When activists pointed out Burma and Myanmar are two names for the same country, the committee apologized for "misinformation". Funnily enough, the uniforms' tags were printed with: "Made in Burma (Myanmar)".
It is noteworthy that in the last Summer Olympics (2008) and in many previous Games, Team USA's uniforms were also made in China, but no uproar is as loud as in this election year.
Most of China's team uniforms are designed by the US company Nike - rather than premium domestic sportswear company Li-Ning.
The Chinese company even takes its name from the Olympic gymnastics champion who made the country proud by snapping up six medals in the first Summer Games his homeland fully joined in 1984.
The story becomes clearer, yet more complex, when you consider Li-Ning was passed over by its home country but is designing this year for the US diving team; Argentina's basketball team; Spain's basketball team; Jamaican 100m sprinter Asafa Powell; Russian pole vaulter Yelena Isinbayeva; and Norwegian javelin thrower Andreas Thorkildsen.
And if not Li-Ning, China could have gone with Peak, which is creating for seven countries - New Zealand, Slovenia, Algeria, Lebanon, Iraq, Jordan and Cyprus - and three foreign athletes. Peak has more sponsorships in London than any other company after Nike and Adidas.
There are several other Chinese companies that are creating for other countries but not their homeland, including Qiaodan, Erke, 361 and Xtep.
And there has been no discernable outcry in China - a country that has taken special pride in its Olympic legacies since it hosted the 2008 Games.
Even this year's host country has not escaped controversy. Its uniforms were made in Cambodian factories.
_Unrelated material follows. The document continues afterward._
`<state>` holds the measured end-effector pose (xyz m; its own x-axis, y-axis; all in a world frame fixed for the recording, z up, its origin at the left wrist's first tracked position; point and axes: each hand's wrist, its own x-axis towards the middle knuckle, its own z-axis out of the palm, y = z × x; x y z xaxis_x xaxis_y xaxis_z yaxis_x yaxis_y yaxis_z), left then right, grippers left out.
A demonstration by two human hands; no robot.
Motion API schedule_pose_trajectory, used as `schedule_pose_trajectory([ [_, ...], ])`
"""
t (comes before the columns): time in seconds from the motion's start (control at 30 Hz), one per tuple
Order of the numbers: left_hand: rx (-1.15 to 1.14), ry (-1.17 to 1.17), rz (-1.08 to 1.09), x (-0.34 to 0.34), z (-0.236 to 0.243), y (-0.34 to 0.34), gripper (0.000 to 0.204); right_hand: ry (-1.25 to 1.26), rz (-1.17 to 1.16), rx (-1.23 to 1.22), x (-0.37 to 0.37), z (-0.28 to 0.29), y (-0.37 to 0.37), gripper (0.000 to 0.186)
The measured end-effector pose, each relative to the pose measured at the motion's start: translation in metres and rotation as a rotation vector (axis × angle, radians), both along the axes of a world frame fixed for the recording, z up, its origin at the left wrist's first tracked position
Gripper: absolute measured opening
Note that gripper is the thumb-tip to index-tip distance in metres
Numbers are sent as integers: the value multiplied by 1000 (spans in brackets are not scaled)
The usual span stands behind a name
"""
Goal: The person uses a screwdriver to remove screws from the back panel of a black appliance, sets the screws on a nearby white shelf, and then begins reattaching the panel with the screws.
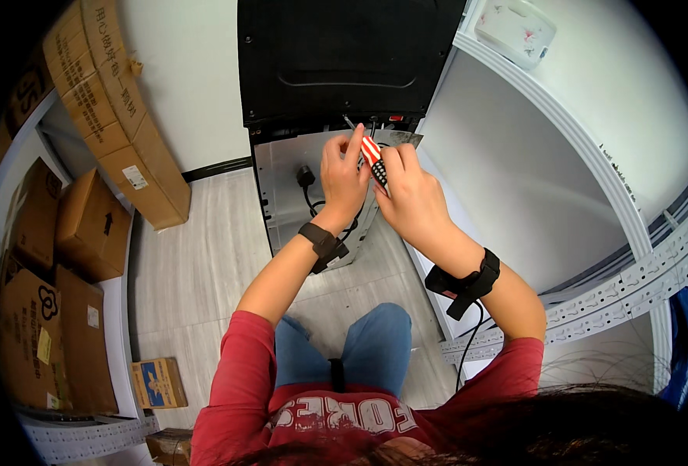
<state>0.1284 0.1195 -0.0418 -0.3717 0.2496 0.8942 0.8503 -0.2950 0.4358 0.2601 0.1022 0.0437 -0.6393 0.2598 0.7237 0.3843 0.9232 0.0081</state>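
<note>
A screwdriver with a red-and-white striped, black-and-white dotted handle (372, 150) is gripped near its dotted end by my right hand (414, 190). Its thin metal shaft points up and left, with the tip at the lower edge of a black appliance panel (344, 50), beside a small screw. My left hand (344, 172) is closed around the front of the tool, its index finger stretched along the shaft; the thumb is mostly hidden. Below both hands a silver metal sheet (282, 167) covers the appliance's lower part, and a black plug (305, 175) with its cable hangs before it.
To the left, a tall cardboard box (130, 147) leans against the wall, and shelves hold several brown boxes (94, 225). A small flat box (159, 383) lies on the floor. On the right stands white metal shelving (592, 322) with a clear plastic container (515, 33) higher up.
</note>
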Motion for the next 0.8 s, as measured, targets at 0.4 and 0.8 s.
schedule_pose_trajectory([
  [0.4, 9, 22, 27, 4, 2, 2, 57, 33, -7, 59, 5, 0, 4, 36],
  [0.8, 54, 11, 18, 6, 1, 6, 55, -4, -50, 12, 1, -1, 6, 33],
])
However, the UK debate isn't about whether producing the uniforms overseas hurts the British garment-making industry - rather, it's centered on the working conditions in the Cambodian plants.
The point the US debate misses is that the result of economic globalization - the free-trade paradigm the US spearheaded and successfully fought to implement as the world's economic system - is that we're all designing and manufacturing each other's stuff.
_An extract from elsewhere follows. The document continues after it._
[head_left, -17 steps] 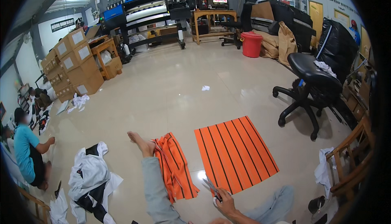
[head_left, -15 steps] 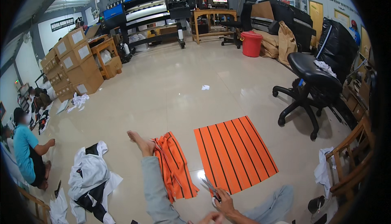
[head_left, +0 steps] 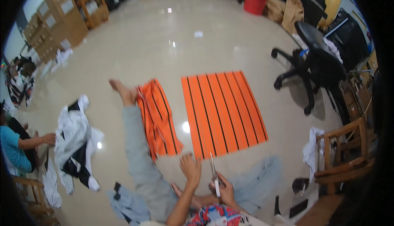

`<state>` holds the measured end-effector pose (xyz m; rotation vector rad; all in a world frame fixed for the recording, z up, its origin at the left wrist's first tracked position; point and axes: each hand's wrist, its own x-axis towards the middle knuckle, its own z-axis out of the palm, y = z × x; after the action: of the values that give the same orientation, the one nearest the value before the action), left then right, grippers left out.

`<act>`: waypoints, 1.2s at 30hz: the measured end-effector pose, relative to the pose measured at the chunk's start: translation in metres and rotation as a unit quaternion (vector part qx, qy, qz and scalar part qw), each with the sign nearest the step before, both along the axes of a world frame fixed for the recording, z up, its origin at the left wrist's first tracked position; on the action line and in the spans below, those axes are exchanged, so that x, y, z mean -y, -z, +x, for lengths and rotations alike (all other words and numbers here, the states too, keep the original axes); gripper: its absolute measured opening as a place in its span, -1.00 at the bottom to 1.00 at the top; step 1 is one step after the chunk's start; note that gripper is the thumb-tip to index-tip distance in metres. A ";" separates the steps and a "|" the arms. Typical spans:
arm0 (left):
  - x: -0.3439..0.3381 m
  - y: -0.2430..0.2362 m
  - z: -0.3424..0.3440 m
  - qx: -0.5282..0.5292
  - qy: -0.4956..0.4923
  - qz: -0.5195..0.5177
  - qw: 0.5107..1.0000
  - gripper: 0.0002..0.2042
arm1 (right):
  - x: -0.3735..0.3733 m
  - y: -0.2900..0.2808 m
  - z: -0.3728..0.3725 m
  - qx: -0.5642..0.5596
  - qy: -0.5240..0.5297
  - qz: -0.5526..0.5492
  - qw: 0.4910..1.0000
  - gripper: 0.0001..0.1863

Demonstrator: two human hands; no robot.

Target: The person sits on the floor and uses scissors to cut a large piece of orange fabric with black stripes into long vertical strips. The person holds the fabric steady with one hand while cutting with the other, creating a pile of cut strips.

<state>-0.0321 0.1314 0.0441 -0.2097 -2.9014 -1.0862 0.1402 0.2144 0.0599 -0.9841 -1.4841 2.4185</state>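
I sit on the floor with my left leg stretched out. My right hand [head_left: 222, 188] holds a pair of scissors [head_left: 214, 173] with white handles, blades pointing up toward a flat orange cloth with black stripes [head_left: 223, 111]. My left hand [head_left: 191, 169] is raised beside the scissors, fingers spread, holding nothing. A folded pile of the same orange striped cloth [head_left: 158, 120] lies next to my left leg, just beyond my left hand.
A black office chair [head_left: 314, 63] stands to the right, a wooden chair [head_left: 345, 154] with white cloth nearer. White and black garments [head_left: 76, 141] lie at left beside a seated person in a blue shirt [head_left: 14, 146]. Cardboard boxes [head_left: 51, 28] and a red bin [head_left: 255, 1] stand far back.
The view has tilted down and closer to the floor. My left hand has come up into view beside the scissors, which now point upright.
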 end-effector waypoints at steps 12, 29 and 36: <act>-0.011 0.022 -0.020 0.105 -0.011 0.224 0.969 -0.78 | -0.005 -0.031 0.019 0.043 0.032 -0.237 0.970 -0.25; 0.008 0.019 -0.019 0.226 0.005 0.290 0.930 -0.77 | -0.006 -0.004 -0.028 0.037 -0.005 -0.127 0.991 -0.35; 0.007 0.020 -0.016 0.211 0.010 0.264 0.941 -0.76 | -0.005 0.001 -0.031 0.035 -0.009 -0.111 0.993 -0.36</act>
<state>-0.0483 0.1241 0.0244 0.0202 -2.7842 -2.0786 0.1097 0.2196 0.0592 -1.1129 -1.2684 2.6328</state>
Custom Horse Products in the US is producing the saddle pads for the Brazilian Olympic equestrian team.
Nike is designing most of Brazil's uniforms. Russia's Bosco Sports designed Spain's and Ukraine's 2012 uniforms - and its homeland's.
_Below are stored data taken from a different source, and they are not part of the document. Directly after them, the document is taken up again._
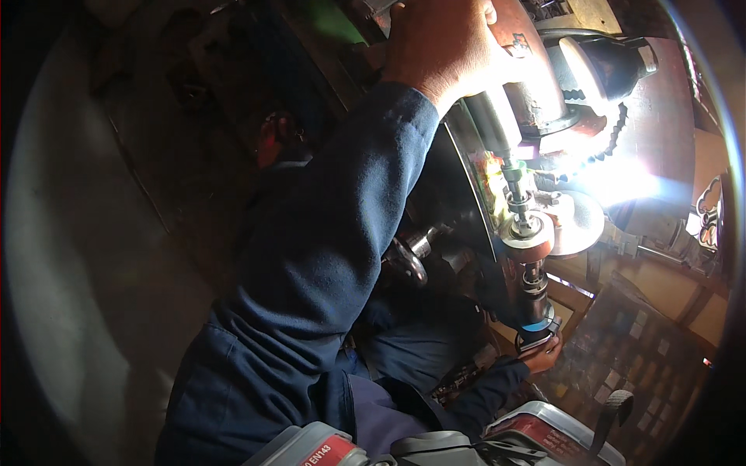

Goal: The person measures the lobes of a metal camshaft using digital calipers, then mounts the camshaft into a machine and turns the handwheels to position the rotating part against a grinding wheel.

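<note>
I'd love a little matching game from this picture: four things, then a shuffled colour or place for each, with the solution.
1. left bare hand
2. right bare hand
3. long cloth sleeve on the left arm
4. pale round disc

A. beside the bright white glare
B. navy blue
C. near the picture's top edge
D. at the lower end of a dark, blue-banded cylinder

Pairs: 1-C, 2-D, 3-B, 4-A
</note>
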The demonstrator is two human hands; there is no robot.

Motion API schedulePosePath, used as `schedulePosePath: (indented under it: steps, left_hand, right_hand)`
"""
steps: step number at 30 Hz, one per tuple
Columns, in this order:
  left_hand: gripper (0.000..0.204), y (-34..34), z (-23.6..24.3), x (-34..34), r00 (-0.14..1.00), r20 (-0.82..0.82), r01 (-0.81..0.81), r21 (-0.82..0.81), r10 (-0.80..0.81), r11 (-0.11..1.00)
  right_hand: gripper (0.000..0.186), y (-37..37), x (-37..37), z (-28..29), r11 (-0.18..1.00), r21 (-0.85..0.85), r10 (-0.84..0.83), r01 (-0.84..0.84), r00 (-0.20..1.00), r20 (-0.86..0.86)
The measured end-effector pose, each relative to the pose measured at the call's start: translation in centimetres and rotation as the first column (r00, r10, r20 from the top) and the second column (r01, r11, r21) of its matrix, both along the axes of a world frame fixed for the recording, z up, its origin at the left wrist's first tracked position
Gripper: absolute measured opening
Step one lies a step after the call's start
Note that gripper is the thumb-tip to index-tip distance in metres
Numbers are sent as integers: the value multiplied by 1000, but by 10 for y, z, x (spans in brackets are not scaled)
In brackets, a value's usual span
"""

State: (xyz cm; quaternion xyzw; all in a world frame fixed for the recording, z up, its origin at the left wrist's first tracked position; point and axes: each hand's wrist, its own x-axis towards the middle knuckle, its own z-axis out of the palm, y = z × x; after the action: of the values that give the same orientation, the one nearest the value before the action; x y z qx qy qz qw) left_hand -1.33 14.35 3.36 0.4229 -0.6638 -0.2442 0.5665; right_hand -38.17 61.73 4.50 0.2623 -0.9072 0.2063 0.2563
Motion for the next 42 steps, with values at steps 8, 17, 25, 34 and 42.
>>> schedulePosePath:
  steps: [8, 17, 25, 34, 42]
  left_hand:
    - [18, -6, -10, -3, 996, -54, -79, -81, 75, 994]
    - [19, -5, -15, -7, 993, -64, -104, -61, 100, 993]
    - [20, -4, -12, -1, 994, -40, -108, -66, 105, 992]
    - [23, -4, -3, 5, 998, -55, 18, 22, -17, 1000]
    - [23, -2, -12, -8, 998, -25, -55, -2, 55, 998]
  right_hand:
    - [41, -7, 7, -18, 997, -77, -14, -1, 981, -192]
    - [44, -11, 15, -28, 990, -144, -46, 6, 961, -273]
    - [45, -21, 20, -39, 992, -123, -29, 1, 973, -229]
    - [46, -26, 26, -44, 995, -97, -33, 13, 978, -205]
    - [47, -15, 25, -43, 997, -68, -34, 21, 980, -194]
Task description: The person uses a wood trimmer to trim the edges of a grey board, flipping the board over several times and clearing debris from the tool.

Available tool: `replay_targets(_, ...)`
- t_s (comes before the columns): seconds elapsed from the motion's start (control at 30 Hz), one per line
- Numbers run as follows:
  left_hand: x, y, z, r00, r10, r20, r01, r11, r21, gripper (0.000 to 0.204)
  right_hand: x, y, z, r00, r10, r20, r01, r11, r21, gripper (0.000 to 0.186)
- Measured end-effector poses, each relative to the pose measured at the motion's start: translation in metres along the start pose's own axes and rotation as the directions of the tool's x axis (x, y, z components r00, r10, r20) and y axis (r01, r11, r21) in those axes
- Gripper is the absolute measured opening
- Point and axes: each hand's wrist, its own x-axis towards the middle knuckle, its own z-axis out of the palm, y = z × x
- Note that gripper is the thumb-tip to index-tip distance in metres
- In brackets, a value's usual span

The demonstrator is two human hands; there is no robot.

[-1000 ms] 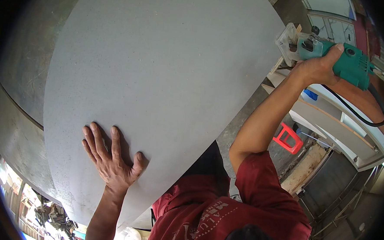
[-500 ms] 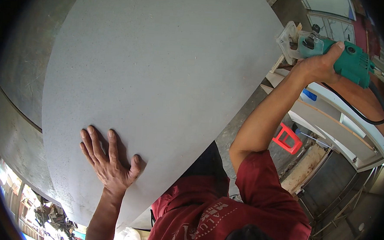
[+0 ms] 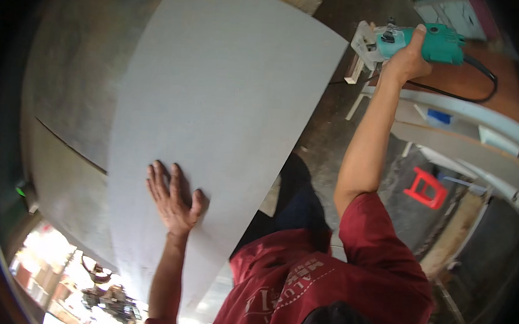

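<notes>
Grasping a green power tool (image 3: 444, 45), the right grip (image 3: 407, 63) held it beside the far-right corner of a grey panel (image 3: 228, 96), where the left grip (image 3: 177, 211) lay flat, fingers spread, apparently steadying it.

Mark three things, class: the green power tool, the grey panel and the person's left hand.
Green power tool (image 3: 444, 45), head view, on its body.
Grey panel (image 3: 222, 116), head view, on its upper face.
Left hand (image 3: 177, 210), head view, on its back.
</notes>
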Motion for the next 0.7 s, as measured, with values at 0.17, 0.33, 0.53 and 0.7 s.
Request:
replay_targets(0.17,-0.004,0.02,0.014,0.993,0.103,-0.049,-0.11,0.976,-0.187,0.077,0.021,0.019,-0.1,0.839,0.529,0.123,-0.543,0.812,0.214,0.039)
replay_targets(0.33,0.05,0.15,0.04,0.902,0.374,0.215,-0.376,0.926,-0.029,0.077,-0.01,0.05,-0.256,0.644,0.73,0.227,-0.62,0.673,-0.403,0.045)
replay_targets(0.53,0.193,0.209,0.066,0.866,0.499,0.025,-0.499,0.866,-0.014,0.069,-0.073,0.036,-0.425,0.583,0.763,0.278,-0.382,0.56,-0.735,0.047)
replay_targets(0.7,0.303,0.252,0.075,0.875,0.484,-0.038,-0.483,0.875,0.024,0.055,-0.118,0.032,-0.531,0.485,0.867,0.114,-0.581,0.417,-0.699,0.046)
American Apparel's CEO told media his company was in talks to produce Russia's 2014 gear. But the Russian Olympic committee clarified, saying that Bosco Sport is its exclusive sponsor until 2016 and manufactured this year's gear in Europe and Asia.
South Africa's uniforms are designed domestically and produced in China. When the South African Clothing and Textile Workers' Union complained, the country's Olympic committee president Gideon Sam responded by saying Erke, the Chinese producer, offered a $4 million sponsorship, which no domestic company had done.
Olympic committees, like a microcosm of our globalized world, pick who they believe is best to make what they want, and when and how they want it. They invest more thought in these practical concerns than to political borders.
Madagascar is virtually alone in designing and manufacturing its own uniforms this year.
But it's not just uniforms.
The London Games official pins are designed and manufactured by Chinese company Honav Co Ltd because of the capabilities it displayed during the Beijing Games.
China is also making almost all of the flags that will fly in London.
Kings Industrial's factory in Wuyi county, Zhejiang province, will make 40 million flags for the London Olympics.
In today's globalized world, who makes what in what country and for whom are political - but impractical - questions.
A better question might be why the Ralph Lauren Big Pony on Team USA's uniform dwarfs the US flag.